ETC requires much less energy input from outside sources, like a battery, than a railgun or a coilgun would. Tests have shown that energy output by the propellant is higher than energy input from outside sources on ETC guns. In comparison, a railgun currently cannot achieve a higher muzzle velocity than the amount of energy input. Even at 50% efficiency a rail gun launching a projectile with a kinetic energy of 20 MJ would require an energy input into the rails of 40 MJ, and 50% efficiency has not yet been achieved. To put this into perspective, a rail gun launching at 9 MJ of energy would need roughly 32 MJ worth of energy from capacitors. Current advances in energy storage allow for energy densities as high as 2.5 MJ/dm^{3}, which means that a battery delivering 32 MJ of energy would require a volume of 12.8 dm^{3} per shot; this is not a viable volume for use in a modern main battle tank, especially one designed to be lighter than existing models. There has even been discussion about eliminating the necessity for an outside electrical source in ETC ignition by initiating the plasma cartridge through a small explosive force.

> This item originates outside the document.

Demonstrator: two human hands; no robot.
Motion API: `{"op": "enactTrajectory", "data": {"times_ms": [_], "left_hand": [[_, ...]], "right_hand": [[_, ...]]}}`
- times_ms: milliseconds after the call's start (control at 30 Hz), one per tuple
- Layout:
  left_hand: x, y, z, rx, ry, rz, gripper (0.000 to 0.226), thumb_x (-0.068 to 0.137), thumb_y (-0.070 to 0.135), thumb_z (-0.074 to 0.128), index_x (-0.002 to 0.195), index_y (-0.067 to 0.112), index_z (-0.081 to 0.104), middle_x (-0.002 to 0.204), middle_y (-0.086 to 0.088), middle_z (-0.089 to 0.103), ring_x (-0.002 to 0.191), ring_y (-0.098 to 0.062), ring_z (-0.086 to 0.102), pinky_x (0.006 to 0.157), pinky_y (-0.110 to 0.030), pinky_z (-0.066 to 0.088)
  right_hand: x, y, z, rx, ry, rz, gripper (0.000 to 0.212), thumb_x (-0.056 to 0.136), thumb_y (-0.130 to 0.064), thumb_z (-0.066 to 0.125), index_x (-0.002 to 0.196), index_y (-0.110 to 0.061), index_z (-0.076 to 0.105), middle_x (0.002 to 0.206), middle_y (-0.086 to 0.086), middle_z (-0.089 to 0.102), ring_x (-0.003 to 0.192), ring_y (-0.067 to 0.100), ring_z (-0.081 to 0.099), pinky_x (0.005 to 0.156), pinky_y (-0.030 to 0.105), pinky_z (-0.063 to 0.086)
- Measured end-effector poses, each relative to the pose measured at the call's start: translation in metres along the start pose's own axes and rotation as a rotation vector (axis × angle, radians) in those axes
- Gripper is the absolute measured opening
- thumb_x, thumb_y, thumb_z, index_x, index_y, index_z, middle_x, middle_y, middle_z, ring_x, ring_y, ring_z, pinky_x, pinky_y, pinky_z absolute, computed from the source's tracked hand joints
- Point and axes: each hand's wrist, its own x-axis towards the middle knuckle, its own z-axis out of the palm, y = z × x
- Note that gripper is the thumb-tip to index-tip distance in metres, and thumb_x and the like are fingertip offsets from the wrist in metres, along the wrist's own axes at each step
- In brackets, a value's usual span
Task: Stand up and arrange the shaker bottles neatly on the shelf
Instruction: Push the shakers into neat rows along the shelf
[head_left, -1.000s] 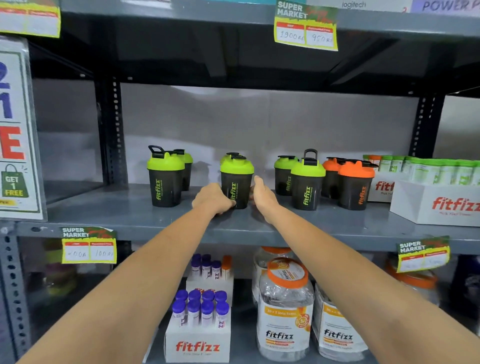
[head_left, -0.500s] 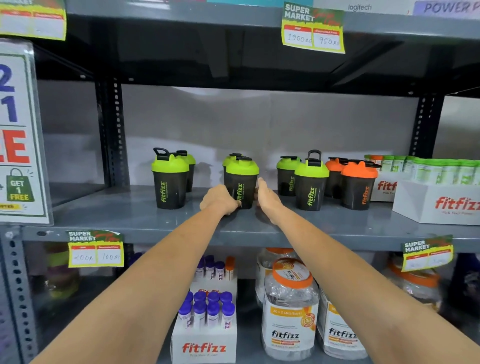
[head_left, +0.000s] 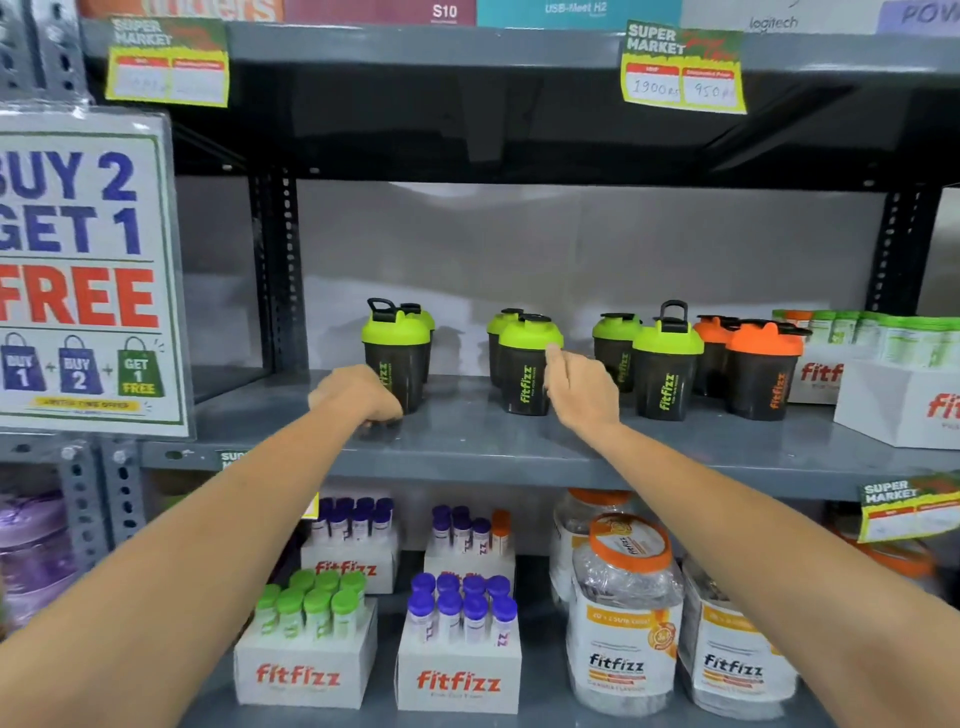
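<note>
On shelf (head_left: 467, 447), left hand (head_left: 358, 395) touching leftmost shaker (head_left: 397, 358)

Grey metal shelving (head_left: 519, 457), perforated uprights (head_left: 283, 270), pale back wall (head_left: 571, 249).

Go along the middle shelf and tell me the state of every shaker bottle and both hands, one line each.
Leftmost green-lidded black shaker bottle: upright, carry loop raised, left hand at its base.
Middle green-lidded black shaker bottle: upright, loop down.
Right green-lidded black shaker bottle: upright, loop raised.
Front orange-lidded black shaker bottle: upright.
Left hand: curled around the leftmost bottle's base; grip tightness unclear.
Right hand: open, beside the middle bottle, holding nothing.
</note>
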Motion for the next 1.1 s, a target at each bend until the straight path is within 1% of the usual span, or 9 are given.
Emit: {"op": "enactTrajectory", "data": {"times_ms": [200, 300, 400, 667, 733, 800, 900, 1000, 1100], "left_hand": [[0.011, -0.020, 0.005, -0.213, 0.005, 0.045, 0.052, 0.072, 0.044, 0.079, 0.095, 0.005, 0.053, 0.062, -0.007, 0.066, 0.064, -0.022, 0.063, 0.061, -0.029, 0.050], [0.013, -0.020, 0.012, -0.184, 0.057, 0.083, 0.051, 0.072, 0.046, 0.076, 0.107, 0.012, 0.062, 0.094, -0.011, 0.072, 0.089, -0.027, 0.067, 0.080, -0.036, 0.055], [0.014, -0.019, 0.016, -0.151, 0.142, 0.083, 0.056, 0.074, 0.045, 0.076, 0.120, 0.017, 0.060, 0.119, -0.010, 0.066, 0.109, -0.031, 0.061, 0.086, -0.038, 0.052], [0.018, -0.017, 0.025, -0.143, 0.211, 0.049, 0.057, 0.071, 0.049, 0.078, 0.114, 0.017, 0.061, 0.113, -0.009, 0.067, 0.104, -0.030, 0.063, 0.073, -0.034, 0.047], [0.016, -0.016, 0.026, -0.133, 0.237, 0.031, 0.053, 0.070, 0.049, 0.080, 0.104, 0.012, 0.060, 0.107, -0.010, 0.068, 0.099, -0.031, 0.064, 0.066, -0.032, 0.044], [0.013, -0.013, 0.027, -0.095, 0.272, 0.045, 0.049, 0.072, 0.049, 0.078, 0.099, 0.011, 0.062, 0.103, -0.010, 0.068, 0.094, -0.032, 0.065, 0.062, -0.032, 0.042], [0.005, 0.004, 0.035, -0.068, 0.281, 0.132, 0.039, 0.076, 0.043, 0.071, 0.099, 0.011, 0.066, 0.102, -0.010, 0.067, 0.094, -0.033, 0.065, 0.064, -0.032, 0.044], [-0.004, 0.036, 0.048, -0.279, 0.130, 0.235, 0.021, 0.075, 0.031, 0.066, 0.090, 0.017, 0.068, 0.091, -0.005, 0.072, 0.084, -0.027, 0.067, 0.069, -0.029, 0.052], [-0.015, 0.073, 0.059, -0.519, -0.075, 0.289, 0.022, 0.070, 0.020, 0.058, 0.092, 0.020, 0.055, 0.067, -0.001, 0.069, 0.059, -0.023, 0.066, 0.053, -0.027, 0.049]], "right_hand": [[-0.005, -0.064, 0.056, 0.458, -0.317, 0.186, 0.040, 0.094, -0.045, 0.032, 0.070, -0.022, 0.054, 0.092, 0.013, 0.064, 0.079, 0.026, 0.055, 0.076, 0.039, 0.044], [-0.012, -0.081, 0.082, 0.383, -0.501, 0.184, 0.050, 0.097, -0.048, 0.024, 0.106, -0.015, 0.060, 0.124, 0.015, 0.061, 0.104, 0.029, 0.056, 0.094, 0.039, 0.040], [-0.014, -0.087, 0.091, 0.258, -0.585, 0.176, 0.065, 0.096, -0.054, 0.019, 0.141, -0.017, 0.047, 0.149, 0.012, 0.046, 0.134, 0.030, 0.044, 0.112, 0.044, 0.031], [-0.012, -0.087, 0.097, 0.258, -0.620, 0.228, 0.066, 0.096, -0.056, 0.019, 0.148, -0.020, 0.038, 0.158, 0.007, 0.033, 0.143, 0.027, 0.032, 0.117, 0.045, 0.024], [-0.013, -0.086, 0.093, 0.318, -0.544, 0.212, 0.061, 0.098, -0.052, 0.023, 0.139, -0.017, 0.051, 0.149, 0.013, 0.046, 0.133, 0.028, 0.045, 0.111, 0.041, 0.032], [-0.014, -0.083, 0.082, 0.406, -0.351, 0.120, 0.056, 0.098, -0.046, 0.027, 0.110, -0.011, 0.069, 0.116, 0.016, 0.069, 0.101, 0.026, 0.060, 0.096, 0.038, 0.044], [-0.005, -0.066, 0.049, 0.396, -0.018, 0.065, 0.054, 0.092, -0.046, 0.027, 0.070, -0.017, 0.067, 0.077, 0.005, 0.073, 0.078, 0.023, 0.063, 0.079, 0.035, 0.046], [0.017, -0.024, 0.013, 0.377, 0.231, 0.218, 0.050, 0.097, -0.040, 0.029, 0.087, -0.007, 0.066, 0.096, 0.018, 0.071, 0.096, 0.036, 0.061, 0.084, 0.038, 0.041], [0.027, 0.012, -0.004, 0.456, 0.291, 0.435, 0.048, 0.101, -0.036, 0.032, 0.112, 0.001, 0.060, 0.119, 0.026, 0.062, 0.113, 0.040, 0.055, 0.085, 0.036, 0.037]]}}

Furthermore, ETC technology is not only applicable to solid propellants. To increase muzzle velocity even further electrothermal-chemical ignition can work with liquid propellants, although this would require further research into plasma ignition. ETC technology is also compatible with existing projects to reduce the amount of recoil delivered to the vehicle while firing. Understandably, recoil of a gun firing a projectile at 17 MJ or more will increase directly with the increase in muzzle energy in accordance to Newton's third law of motion and successful implementation of recoil reduction mechanisms will be vital to the installation of an ETC powered gun in an existing vehicle design. For example, OTO Melara's new lightweight 120 mm L/45 gun has achieved a recoil force of 25 t by using a longer recoil mechanism (550 mm) and a pepperpot muzzle brake. Reduction in recoil can also be achieved through mass attenuation of the thermal sleeve. The ability of ETC technology to be applied to existing gun designs means that for future gun upgrades there's no longer the necessity to redesign the turret to include a larger breech or caliber gun barrel.

Several countries have already determined that ETC technology is viable for the future and have funded indigenous projects considerably. These include the United States, Germany and the United Kingdom, amongst others. The United States' XM360, which was planned to equip the Future Combat Systems Mounted Combat System light tank and may be the M1 Abrams' next gun upgrade, is reportedly based on the XM291 and may include ETC technology, or portions of ETC technology. Tests of this gun have been performed using "precision ignition" technology, which may refer to ETC ignition.